The information age offers us unprecedented opportunities to connect with each other, to express ourselves, to keep in touch with far flung family and friends and to communicate with our new found brothers and sisters half a world away.
Sadly, it also offers us the unprecedented opportunity to say anything and everything without integrity or even value. While many people do their best to be honest, there are always those who either intentionally deceive or who unwittingly spread rumors, misinformation or simply poor quality information.
Under such circumstances we must be grateful for the gift of communication, while also being vigilant about what we consider as legitimate, high quality information. Are our sources reliable? Are they diligent and honest? Are they reporting their own experiences and observations or are they just parroting what they've heard, or worse, actively attempting to deceive? Is what they have to say relevant?

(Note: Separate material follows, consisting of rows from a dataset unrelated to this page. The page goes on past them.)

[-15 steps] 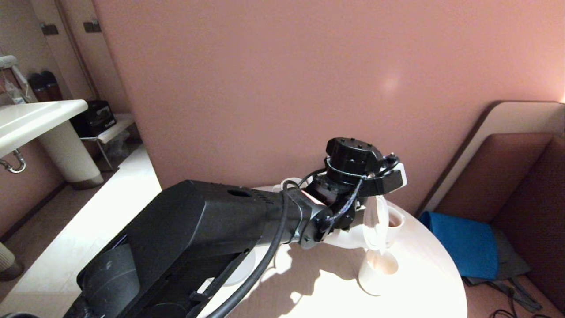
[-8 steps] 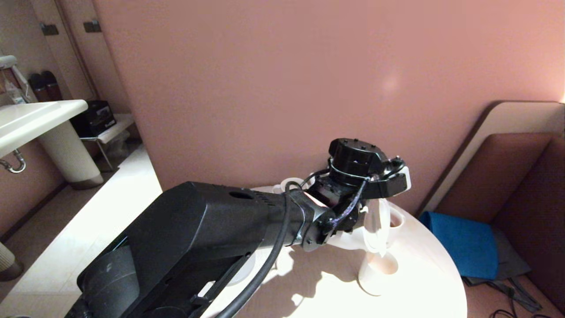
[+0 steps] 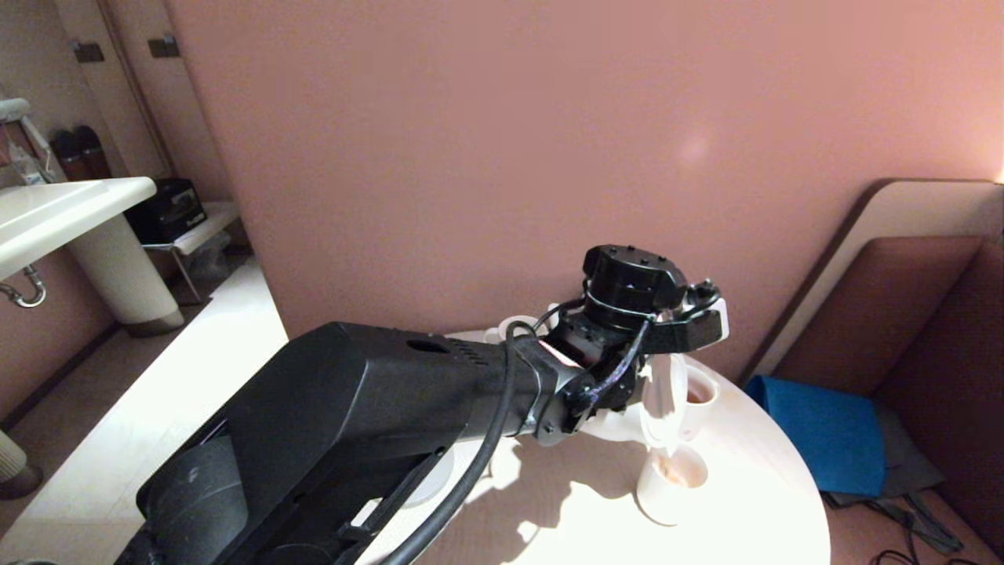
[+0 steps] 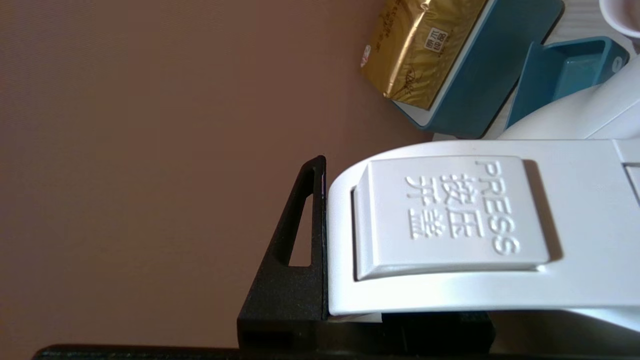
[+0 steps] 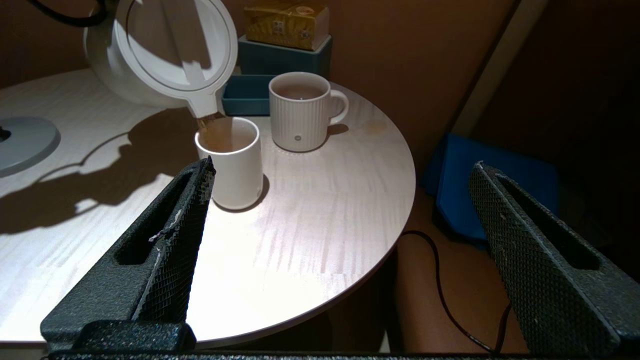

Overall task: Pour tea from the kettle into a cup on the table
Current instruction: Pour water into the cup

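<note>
**Tea streams from the tipped kettle into the small cup**

The left gripper (image 4: pixel 320 280) is clamped on the loop handle of the white kettle (image 5: pixel 160 55), which is held tilted with its flat lid facing outward, in the upper left of the right wrist view. In the left wrist view the handle fills the lower right, one black finger (image 4: pixel 295 260) pressed flat against it beside the "PRESS" button (image 4: pixel 450 215). From the spout a thin stream of reddish-brown tea (image 5: pixel 210 122) falls into the cup (image 5: pixel 231 162), which stands upright on the round table (image 5: pixel 310 220), left of centre in that view, with tea already in it. Just behind the cup stands a ribbed white mug (image 5: pixel 300 112) (also holding tea), the two apart. Further back, against the wall, sit a blue tray (image 5: pixel 250 95) and a blue box with a gold packet (image 5: pixel 287 22) on top. A grey kettle base (image 5: pixel 22 142) lies at the left edge.

The right gripper (image 5: pixel 340 240) hangs off the table's near edge, jaws spread wide and holding nothing. In the head view the left arm (image 3: pixel 376 424) crosses the lower middle, hiding most of the kettle.
</note>
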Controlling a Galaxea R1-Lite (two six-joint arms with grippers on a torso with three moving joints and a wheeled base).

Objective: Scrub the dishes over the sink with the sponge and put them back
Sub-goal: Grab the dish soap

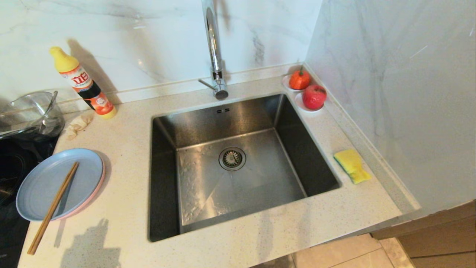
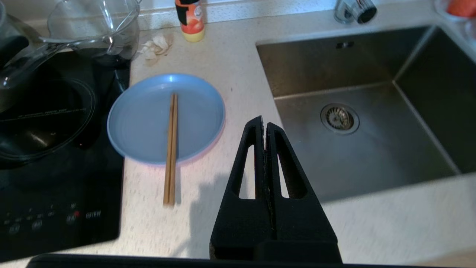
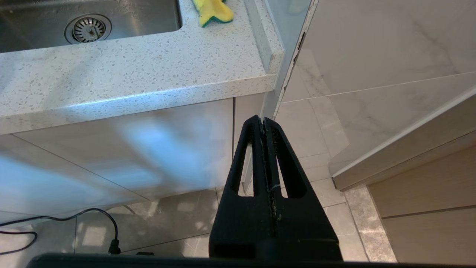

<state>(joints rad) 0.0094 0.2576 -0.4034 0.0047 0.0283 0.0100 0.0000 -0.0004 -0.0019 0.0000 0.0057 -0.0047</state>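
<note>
The light blue plate (image 1: 55,182) (image 2: 148,119) lies on the counter left of the sink (image 1: 238,163) (image 2: 372,123), stacked on the pink plate (image 1: 97,188), of which only a rim shows. A pair of wooden chopsticks (image 1: 54,206) (image 2: 171,149) rests across the blue plate. The yellow sponge (image 1: 351,165) (image 3: 212,10) lies on the counter right of the sink. My left gripper (image 2: 264,121) hangs shut and empty above the counter between plate and sink. My right gripper (image 3: 262,121) is shut and empty, below the counter's front edge, over the floor. Neither gripper shows in the head view.
A detergent bottle (image 1: 83,83) and a crumpled rag (image 1: 78,124) stand behind the plates. A glass bowl (image 1: 29,113) sits on the black cooktop (image 1: 11,167) at far left. Two white saucers hold an orange fruit (image 1: 299,79) and a red apple (image 1: 314,96). The faucet (image 1: 215,48) rises behind the sink.
</note>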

In doing the research for this book over the past year I have made every opportunity to verify my sources and to test the quality of the information against the criteria listed above.

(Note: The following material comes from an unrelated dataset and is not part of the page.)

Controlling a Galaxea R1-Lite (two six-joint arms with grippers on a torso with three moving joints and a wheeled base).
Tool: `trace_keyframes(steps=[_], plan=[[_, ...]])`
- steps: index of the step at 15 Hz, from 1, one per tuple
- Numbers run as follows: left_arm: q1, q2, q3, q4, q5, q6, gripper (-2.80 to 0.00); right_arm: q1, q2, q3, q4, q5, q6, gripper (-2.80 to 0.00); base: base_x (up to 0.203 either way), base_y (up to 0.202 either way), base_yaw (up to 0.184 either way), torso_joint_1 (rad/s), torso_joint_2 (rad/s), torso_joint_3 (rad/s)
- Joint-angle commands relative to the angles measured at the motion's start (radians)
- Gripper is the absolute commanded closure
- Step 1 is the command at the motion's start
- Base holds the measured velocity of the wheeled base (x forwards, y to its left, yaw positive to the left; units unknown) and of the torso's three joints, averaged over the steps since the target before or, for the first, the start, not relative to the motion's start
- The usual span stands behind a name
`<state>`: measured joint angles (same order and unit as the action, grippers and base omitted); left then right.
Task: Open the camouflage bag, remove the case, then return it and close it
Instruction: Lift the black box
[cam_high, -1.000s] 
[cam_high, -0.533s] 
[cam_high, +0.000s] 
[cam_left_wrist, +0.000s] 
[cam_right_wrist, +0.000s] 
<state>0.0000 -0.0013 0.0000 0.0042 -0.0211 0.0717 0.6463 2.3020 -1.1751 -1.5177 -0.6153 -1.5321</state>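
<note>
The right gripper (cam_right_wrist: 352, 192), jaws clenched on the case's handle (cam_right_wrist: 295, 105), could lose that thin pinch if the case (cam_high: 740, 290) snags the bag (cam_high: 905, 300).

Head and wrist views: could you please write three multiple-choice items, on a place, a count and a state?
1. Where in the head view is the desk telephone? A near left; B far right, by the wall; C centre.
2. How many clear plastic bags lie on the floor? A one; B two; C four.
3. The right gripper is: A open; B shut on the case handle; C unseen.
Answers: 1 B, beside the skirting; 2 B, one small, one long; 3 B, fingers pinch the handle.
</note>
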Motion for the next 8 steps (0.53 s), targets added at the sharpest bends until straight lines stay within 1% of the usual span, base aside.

Much of the information presented is information coming from top scientists in their fields and is published in the professional, peer reviewed medical literature.
This alone does not insure its quality but it gives us a place to begin.

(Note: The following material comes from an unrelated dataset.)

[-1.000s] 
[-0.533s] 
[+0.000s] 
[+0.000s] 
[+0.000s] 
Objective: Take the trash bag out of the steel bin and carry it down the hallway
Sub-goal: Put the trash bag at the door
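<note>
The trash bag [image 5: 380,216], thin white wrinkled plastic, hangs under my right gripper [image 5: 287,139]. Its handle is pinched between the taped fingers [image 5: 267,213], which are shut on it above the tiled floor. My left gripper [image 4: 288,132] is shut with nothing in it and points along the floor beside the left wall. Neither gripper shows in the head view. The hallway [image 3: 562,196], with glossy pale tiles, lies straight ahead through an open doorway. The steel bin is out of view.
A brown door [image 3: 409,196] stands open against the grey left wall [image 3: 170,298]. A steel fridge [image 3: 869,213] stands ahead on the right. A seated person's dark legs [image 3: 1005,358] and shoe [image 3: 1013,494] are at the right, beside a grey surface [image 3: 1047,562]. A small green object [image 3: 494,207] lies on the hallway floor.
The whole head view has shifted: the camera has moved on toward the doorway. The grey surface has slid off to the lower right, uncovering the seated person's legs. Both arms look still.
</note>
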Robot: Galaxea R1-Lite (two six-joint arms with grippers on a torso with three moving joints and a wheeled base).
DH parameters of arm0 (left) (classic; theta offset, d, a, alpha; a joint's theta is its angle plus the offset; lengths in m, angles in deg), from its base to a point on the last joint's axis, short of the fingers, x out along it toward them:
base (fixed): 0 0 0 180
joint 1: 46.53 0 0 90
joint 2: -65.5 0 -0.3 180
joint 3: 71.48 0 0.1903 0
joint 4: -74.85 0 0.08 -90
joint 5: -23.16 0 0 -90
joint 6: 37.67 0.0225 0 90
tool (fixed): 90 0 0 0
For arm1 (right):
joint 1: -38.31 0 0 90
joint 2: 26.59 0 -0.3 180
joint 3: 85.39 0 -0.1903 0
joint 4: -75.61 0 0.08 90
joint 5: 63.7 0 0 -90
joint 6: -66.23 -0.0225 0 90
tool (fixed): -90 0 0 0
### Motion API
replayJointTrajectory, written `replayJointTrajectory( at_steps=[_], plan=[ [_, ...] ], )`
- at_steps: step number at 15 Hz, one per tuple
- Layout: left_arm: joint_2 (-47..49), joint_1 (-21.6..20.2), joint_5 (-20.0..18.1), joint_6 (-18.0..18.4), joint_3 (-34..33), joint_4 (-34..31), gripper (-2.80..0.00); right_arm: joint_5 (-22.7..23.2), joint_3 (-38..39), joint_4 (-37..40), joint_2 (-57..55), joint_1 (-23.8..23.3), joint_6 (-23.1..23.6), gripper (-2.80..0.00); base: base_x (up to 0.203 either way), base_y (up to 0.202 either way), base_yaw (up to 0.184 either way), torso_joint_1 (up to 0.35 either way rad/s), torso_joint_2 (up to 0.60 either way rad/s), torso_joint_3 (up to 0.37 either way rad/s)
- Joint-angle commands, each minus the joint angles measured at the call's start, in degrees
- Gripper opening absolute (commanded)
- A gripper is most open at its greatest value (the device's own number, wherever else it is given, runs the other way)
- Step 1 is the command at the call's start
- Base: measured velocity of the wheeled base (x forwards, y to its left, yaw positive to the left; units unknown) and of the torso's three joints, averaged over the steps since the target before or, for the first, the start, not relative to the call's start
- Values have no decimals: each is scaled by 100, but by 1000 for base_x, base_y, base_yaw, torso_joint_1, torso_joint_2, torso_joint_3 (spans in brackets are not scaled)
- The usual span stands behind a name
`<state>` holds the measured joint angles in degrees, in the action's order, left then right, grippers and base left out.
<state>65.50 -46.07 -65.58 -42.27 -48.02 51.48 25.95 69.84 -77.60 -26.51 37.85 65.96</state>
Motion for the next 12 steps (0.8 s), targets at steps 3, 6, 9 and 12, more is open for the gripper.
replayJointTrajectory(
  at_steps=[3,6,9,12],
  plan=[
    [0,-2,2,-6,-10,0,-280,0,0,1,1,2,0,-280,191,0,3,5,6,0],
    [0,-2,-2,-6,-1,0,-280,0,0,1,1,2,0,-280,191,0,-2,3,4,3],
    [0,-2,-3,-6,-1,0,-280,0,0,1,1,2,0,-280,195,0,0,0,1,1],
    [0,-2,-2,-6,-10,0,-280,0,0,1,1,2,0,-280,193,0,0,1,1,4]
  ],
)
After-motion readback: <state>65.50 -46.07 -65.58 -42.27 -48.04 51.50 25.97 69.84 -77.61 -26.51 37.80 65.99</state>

In evaluating the science presented I have read as much of it as I could. In some cases I have poured over the data and found that my understanding of the data did not match the written conclusions of the authors. For example one group of researchers found a fourteen fold increase in cases of asthma in children vaccinated for measles, mumps and rubella over children not so vaccinated. In seeking to eliminate confounding factors they found one, number of pediatrician visits, that brought the risk ratio down to a ten fold increase. They used this finding to dismiss the obvious, massive statistical correlation as irrelevant in their conclusion. I disagree. A ten fold increased risk of asthma is significant. Furthermore, they did not fully explain the relevance of the confounder. I took this study as evidence that there is a statistical correlation between asthma incidence and the mmr vaccine, even though the authors themselves did not. The data was clear. The thinking of the authors was not.
This sort of shoddy thinking is common in published science, especially when trillions of dollars are at stake.
As with this study, I have done my best to understand the findings, the data, the reality itself. In many cases I have found the thoughts of the researchers to be quite helpful. For example in some of the studies I have reviewed on aluminum toxicity the authors have done an excellent job of explaining the existing research and clearly describing their findings, even allowing the findings to speak for themselves.
It is my hope not to indoctrinate you anew with my own thoughts, but to encourage you to do your own research, to seek the direct experience and the raw data of life and scientific observation and to engage in the thoughtful contemplation of that which feeds all true scientists, whether or not they have degrees, life.